[ABOUT THIS EXERCISE] Only lines holding "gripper" are needed; copy each of them from the data below.

[EXERCISE MATERIALS]
- - -

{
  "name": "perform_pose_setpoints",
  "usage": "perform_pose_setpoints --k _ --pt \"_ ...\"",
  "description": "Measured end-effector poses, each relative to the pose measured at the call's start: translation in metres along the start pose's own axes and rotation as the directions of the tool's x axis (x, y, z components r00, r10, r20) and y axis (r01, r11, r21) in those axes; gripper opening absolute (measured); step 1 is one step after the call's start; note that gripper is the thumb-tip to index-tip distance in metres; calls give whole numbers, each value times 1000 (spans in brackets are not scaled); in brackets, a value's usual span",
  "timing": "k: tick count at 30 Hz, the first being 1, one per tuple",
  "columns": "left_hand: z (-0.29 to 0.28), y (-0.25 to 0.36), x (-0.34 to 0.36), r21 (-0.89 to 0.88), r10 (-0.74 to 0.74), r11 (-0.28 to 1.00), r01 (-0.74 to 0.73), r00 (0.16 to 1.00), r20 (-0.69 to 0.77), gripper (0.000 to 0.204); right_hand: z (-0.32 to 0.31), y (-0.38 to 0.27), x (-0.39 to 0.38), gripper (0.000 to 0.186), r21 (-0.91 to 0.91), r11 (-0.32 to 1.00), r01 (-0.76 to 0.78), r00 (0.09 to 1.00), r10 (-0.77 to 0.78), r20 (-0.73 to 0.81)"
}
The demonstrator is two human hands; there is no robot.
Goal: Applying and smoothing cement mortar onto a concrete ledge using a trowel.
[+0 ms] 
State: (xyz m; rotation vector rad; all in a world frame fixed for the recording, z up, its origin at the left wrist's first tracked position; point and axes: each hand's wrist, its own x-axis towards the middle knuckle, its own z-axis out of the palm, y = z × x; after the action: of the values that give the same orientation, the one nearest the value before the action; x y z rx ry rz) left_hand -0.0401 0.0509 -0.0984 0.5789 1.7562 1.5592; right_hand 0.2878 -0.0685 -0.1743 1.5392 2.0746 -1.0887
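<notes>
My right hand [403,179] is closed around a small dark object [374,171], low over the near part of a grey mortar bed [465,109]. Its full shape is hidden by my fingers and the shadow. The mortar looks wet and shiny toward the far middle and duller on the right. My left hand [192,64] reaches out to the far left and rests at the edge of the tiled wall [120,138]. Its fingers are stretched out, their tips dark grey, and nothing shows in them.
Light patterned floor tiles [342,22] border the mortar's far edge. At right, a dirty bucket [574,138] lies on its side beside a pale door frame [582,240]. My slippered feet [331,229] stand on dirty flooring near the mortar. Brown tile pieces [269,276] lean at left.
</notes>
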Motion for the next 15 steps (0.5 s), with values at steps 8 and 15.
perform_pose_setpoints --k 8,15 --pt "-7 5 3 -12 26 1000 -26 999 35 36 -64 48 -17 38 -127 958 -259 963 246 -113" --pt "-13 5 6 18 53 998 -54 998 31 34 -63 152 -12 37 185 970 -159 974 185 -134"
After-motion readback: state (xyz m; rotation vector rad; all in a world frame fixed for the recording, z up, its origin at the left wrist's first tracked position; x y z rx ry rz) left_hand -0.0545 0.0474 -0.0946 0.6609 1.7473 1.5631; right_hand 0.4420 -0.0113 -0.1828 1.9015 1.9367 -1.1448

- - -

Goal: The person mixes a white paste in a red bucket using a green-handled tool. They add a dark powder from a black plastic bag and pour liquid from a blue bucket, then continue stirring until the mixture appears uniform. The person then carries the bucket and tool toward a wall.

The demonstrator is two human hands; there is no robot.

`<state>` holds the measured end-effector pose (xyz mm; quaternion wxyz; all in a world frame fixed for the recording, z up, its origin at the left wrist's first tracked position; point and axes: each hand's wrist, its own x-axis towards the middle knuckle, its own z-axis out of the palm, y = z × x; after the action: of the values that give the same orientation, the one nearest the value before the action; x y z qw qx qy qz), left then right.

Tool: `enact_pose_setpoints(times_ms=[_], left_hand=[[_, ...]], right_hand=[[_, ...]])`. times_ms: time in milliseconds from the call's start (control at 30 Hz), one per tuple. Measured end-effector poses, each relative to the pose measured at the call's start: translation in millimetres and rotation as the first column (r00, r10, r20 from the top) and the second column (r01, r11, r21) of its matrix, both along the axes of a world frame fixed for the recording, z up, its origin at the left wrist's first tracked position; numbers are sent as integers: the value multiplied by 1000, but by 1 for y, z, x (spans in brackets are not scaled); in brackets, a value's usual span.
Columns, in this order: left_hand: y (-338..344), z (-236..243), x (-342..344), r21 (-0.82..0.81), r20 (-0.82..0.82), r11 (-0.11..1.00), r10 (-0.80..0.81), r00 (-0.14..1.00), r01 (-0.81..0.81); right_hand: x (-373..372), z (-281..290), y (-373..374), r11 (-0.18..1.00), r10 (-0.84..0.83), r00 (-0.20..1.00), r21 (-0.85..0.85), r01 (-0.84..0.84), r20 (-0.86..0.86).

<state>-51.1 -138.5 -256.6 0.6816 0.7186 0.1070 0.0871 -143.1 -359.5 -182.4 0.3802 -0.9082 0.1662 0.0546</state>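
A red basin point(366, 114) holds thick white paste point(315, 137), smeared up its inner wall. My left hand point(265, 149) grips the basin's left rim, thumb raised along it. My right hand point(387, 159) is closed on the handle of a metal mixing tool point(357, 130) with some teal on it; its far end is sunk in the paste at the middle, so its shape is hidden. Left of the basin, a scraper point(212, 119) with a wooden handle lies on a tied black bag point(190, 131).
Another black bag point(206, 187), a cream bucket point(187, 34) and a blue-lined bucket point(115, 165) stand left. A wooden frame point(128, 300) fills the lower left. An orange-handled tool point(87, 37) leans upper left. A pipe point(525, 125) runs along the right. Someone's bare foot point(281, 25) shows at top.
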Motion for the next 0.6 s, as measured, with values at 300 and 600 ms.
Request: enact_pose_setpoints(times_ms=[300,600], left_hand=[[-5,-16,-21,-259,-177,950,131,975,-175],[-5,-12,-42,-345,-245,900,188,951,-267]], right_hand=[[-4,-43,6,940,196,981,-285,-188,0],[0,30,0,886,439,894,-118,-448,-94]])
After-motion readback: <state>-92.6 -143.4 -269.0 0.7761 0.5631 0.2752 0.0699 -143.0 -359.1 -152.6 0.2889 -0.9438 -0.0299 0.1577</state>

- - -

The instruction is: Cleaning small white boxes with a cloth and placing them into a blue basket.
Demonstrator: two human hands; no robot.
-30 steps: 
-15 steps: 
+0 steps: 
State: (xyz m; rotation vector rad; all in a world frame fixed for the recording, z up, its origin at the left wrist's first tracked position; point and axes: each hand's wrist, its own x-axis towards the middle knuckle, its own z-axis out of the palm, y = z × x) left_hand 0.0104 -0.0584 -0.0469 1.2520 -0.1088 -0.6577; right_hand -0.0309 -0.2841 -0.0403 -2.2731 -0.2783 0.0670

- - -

[COMPLETED EXERCISE]
  "description": "Measured end-effector poses, each relative to the pose measured at the call's start: translation in metres along the start pose's own axes and rotation as the directions of the tool's x axis (x, y, z components r00, r10, r20) and y axis (r01, r11, r21) in those axes; gripper opening absolute (measured); step 1 is one step after the call's start; note that gripper is the thumb-tip to index-tip distance in metres; calls give whole numbers, each value times 1000 (spans in brackets are not scaled); in brackets, a value's usual span",
  "columns": "left_hand: z (-0.29 to 0.28), y (-0.25 to 0.36), x (-0.34 to 0.36), r21 (-0.89 to 0.88), r10 (-0.74 to 0.74), r11 (-0.28 to 1.00), r01 (-0.74 to 0.73), r00 (0.16 to 1.00), r20 (-0.69 to 0.77), gripper (0.000 to 0.204); right_hand: z (-0.32 to 0.31), y (-0.38 to 0.27), x (-0.39 to 0.38), gripper (0.000 to 0.186), r21 (-0.91 to 0.91), r11 (-0.32 to 1.00), r01 (-0.76 to 0.78), r00 (0.09 to 1.00), r10 (-0.77 to 0.78), r20 (-0.73 to 0.81)"

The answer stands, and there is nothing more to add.